I got a box of 3/8 steel from Nathan. First thing i did was dump it in a plastic cotainer and cover it in vinegar. I left it over night then washed it in alcohol and painted them orange. Where I shoot sometimes it is hard to see where you are hitting these little orange buggers help me see.


----------



## bullseyeben! (Apr 24, 2011)

Good thinking... how many shots until the paint wears off?


----------



## JLS:Survival (Dec 8, 2011)

nicely done great idea, Nathan has great ammo just got 3 pounds of 7\16 from him hits hard and works great! Highly recommended


----------



## Wingshooter (Dec 24, 2009)

bullseyeben! said:


> Good thinking... how many shots until the paint wears off?

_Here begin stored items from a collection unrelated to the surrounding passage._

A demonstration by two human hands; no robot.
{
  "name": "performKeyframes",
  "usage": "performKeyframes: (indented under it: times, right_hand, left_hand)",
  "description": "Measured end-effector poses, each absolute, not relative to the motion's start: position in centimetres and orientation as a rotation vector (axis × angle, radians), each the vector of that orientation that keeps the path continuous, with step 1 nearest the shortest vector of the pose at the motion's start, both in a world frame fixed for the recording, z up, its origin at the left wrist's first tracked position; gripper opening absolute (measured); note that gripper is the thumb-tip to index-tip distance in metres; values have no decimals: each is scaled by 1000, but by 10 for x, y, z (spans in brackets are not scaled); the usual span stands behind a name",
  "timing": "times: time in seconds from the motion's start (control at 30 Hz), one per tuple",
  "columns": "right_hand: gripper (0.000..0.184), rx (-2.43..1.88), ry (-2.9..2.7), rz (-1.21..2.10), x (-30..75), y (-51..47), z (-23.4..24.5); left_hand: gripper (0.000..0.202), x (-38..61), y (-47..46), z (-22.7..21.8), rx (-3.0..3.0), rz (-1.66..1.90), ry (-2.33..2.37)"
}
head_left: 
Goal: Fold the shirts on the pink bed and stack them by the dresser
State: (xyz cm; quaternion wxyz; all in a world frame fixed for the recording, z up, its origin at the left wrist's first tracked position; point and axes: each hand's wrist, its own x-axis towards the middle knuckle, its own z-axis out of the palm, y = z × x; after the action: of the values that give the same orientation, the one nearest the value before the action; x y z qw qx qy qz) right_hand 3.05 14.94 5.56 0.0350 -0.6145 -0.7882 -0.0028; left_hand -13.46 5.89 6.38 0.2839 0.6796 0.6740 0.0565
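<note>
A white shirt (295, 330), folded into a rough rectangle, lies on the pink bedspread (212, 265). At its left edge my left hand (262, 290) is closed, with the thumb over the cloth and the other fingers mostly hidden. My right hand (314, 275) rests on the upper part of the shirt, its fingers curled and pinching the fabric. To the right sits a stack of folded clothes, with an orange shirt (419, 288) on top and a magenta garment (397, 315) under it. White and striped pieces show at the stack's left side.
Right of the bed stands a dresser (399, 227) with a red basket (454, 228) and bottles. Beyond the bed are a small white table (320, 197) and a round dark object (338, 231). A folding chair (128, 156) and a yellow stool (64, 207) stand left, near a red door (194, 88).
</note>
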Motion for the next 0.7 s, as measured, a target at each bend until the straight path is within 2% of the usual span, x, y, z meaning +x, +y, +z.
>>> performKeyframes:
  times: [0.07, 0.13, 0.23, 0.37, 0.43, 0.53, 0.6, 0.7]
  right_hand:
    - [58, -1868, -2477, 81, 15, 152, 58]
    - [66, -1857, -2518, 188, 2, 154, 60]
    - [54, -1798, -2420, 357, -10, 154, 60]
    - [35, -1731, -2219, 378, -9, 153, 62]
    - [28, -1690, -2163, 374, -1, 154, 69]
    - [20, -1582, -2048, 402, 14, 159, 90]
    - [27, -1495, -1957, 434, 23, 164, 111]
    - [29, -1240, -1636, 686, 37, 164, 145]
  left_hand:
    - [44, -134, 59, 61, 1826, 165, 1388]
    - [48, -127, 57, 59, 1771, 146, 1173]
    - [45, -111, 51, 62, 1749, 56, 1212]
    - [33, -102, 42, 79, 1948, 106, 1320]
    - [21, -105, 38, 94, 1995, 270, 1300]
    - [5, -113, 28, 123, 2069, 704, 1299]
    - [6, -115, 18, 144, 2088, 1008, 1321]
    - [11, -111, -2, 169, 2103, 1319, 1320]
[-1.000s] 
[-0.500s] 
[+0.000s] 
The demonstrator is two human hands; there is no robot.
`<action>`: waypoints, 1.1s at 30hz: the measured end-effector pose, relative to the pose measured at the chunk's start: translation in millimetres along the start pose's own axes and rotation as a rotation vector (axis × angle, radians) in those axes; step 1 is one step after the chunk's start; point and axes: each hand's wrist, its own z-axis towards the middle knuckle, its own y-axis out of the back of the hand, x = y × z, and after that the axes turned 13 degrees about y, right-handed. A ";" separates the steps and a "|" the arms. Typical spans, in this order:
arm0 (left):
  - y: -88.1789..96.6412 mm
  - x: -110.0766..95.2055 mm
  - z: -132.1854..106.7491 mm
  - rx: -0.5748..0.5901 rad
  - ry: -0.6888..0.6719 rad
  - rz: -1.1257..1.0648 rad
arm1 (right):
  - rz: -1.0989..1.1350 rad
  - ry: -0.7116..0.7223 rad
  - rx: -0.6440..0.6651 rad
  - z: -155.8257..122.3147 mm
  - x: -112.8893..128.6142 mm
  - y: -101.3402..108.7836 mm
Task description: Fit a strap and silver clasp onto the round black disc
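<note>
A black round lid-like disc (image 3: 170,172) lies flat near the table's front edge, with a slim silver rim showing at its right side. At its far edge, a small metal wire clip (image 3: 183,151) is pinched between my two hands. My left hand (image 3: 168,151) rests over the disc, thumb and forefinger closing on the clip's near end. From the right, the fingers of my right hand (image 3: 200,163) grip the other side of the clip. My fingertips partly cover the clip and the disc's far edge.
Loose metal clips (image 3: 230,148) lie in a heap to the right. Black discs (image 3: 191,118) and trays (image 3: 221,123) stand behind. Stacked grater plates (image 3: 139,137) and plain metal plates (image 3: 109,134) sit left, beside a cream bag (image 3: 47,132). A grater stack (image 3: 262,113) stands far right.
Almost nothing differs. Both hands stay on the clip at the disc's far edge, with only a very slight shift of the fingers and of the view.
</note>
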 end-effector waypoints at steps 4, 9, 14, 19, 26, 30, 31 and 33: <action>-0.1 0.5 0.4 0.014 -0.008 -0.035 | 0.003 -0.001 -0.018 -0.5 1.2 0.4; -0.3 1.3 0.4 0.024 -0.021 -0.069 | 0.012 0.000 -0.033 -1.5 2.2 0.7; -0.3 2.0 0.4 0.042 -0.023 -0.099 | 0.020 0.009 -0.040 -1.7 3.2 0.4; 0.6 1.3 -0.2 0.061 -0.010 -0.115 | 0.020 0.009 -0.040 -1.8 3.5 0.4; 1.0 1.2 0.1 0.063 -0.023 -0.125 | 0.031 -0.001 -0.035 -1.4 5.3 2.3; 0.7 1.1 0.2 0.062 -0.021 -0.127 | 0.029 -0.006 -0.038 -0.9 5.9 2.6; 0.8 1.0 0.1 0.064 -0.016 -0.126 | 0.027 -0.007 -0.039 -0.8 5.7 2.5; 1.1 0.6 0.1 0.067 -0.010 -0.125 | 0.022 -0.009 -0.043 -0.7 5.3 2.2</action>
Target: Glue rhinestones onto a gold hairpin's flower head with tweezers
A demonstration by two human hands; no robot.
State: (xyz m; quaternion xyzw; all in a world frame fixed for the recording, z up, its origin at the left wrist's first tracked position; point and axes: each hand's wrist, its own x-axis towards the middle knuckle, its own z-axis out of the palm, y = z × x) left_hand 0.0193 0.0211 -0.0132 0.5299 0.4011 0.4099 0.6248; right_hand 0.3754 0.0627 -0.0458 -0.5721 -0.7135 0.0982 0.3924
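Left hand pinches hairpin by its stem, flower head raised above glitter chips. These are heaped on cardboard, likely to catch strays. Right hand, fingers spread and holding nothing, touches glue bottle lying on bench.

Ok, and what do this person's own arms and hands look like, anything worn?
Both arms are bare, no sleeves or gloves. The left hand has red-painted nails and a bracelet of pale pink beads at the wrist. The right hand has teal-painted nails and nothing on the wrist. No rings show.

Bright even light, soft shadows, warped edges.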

I have some that was painted over a year ago that is still good.


----------



## bullseyeben! (Apr 24, 2011)

?! Well that's quite good... didn't think it would last that long... thanks for the idea..


----------



## Bruno529 (Apr 8, 2012)

What type of paint do you have there? I'm a computer guy, not a handyman type so don't worry about too many details(overkill is okay, I know nothing).
Bruno


----------



## Jaxter (Jan 23, 2012)

clever idea


----------



## Wingshooter (Dec 24, 2009)

Bruno529 said:


> What type of paint do you have there? I'm a computer guy, not a handyman type so don't worry about too many details.
> Bruno


It is the same type of paint the utility guys use to mark the underground utilitys so the contracters can hit them. I use the bright orange and it is also called upside sown paint so you can paint pointing straight down.


----------



## rockslinger (Nov 16, 2010)

Wingshooter said:


> What type of paint do you have there? I'm a computer guy, not a handyman type so don't worry about too many details.
> Bruno


It is the same type of paint the utility guys use to mark the underground utilitys so the contracters can hit them. I use the bright orange and it is also called upside sown paint so you can paint pointing straight down.
[/quote] Been there done that! ( Hit the marked utilities).. Where does Nathan have his ammo listed? I couldn't find it on his site.


----------



## Wingshooter (Dec 24, 2009)

http://flippinoutslingshots.com/store/accessories/steel-ball-bearing-ammo/
Here is the link.


----------



## richblades (May 2, 2012)

ammo order just placed nathan, cant wait to get to shootin something besides marbles


----------